5 сентября боевые действия окончились. Финны капитулировали. А 12 сентября меня направили в Ленинградское военно-инженерное училище. Прощай наш 325! Я попал в него 1 сентября 1943 года, прослужил ровно год. На сборном пункте мы познакомились со старшиной Смеловским. Он был из другого батальона нашей бригады. Нас направили в Кострому, куда было эвакуировано училище. Но жесткая дисциплина, которая царила там, нам сразу не понравилась, хотя экзамены я сдал хорошо. Экзамены были по математике, истории и русскому языку. Медицинская комиссия забраковала Смеловского. На левой руке у него оторвны 2 фаланги указательного пальца. А я из солидарности с ним подал рапорт об отчислении, чтобы снова идти на фронт. Мне не хотелось быть военным. Я знал, что война идет к концу, а учиться 2 года. Значит больше мне фронта не видать. Из Костромы нас направили через Москву в Нахабинское саперное училище. 3 месяца – и ты младший лейтенант. Мы и там не захотели учиться. Нас направили в Ярославль, оттуда в Ростов-Ярославский. В запасную инженерно-саперную бригаду. Смеловского направили начальником склада ПФС, а меня в учебную роту на должность помощника ком.взвода. через некоторое время меня снова направили в распределитель в Москву. Оттуда в г.Кимры. доехав до ст. Савелово, ночью решил по льду перейти Волгу. Я не знал, что она только что стала ( покрылась льдом). Уже при подходе к другому берегу я провалился под лед. Мне бросили с баржи веревку с петлей. Я накинул петлю на грудь, вцепился в веревку, и меня подняли на баржу. Там в кубрике возле печки я обсушился, отогрелся кипяточком. И утром, пройдя 12 км, оказался в Кимрах, на курсах «Выстрел»в минометной роте. Там учили всех: и лейтенантов, и даже подполковников. После курсов им присваивали очередное звание. А мне надо было учиться полгода, тогда я стану лейтенантом.

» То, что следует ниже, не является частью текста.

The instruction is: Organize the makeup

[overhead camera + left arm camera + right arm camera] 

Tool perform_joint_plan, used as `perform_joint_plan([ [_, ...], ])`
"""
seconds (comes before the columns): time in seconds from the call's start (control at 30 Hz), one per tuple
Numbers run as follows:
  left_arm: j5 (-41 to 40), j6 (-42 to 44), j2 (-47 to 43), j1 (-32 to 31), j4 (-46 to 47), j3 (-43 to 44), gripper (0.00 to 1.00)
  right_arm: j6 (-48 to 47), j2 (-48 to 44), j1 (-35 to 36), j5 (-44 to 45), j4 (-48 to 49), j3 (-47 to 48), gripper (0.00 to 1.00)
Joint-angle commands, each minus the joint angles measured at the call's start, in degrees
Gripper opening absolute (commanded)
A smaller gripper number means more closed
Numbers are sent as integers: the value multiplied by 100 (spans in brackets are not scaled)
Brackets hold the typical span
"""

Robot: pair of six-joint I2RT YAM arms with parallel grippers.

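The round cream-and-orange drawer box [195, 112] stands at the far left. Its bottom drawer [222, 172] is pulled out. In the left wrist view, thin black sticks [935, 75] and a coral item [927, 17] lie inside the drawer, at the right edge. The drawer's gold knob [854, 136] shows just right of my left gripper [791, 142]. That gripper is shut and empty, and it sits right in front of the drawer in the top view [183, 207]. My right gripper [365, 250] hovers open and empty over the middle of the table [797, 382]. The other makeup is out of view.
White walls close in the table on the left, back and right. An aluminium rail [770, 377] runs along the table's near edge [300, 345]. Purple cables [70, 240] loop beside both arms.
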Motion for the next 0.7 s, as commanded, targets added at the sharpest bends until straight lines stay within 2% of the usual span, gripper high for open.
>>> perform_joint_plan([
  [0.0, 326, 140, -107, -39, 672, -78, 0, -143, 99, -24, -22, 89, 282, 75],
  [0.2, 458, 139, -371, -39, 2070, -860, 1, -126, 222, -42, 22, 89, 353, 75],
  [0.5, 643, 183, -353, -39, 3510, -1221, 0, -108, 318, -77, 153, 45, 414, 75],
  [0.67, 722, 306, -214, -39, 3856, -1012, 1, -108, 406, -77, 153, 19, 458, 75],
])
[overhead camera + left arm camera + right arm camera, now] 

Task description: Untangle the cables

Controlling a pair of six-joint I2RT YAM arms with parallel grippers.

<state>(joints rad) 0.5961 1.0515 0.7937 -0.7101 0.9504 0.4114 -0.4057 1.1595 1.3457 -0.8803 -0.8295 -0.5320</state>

Но с курсов меня отчислили и направили в Голицино под Москву в запасную танковую дивизию. Пройдя курс переподготовки в маршевой роте, 25 декабря 1944 года я уже в эшелоне ехал на фронт. Нас одели и обули во все новенькое. Ехали мы через Смоленск, Витебск, Минск и прибыли в 1 Донской гвардейский танковый корпус, в 16 Речецкую танковую бригаду. Уже в 70-х годах я с учениками совершил автопоход по боевым местам Белоруссии. Были в Бресте, Минске, Пинске, в Речице и др. городах. В Речице стоит танк из нашей 16 танковой бригады. Рядом похоронены солдаты и офицеры, погибшие в боях за Речицу.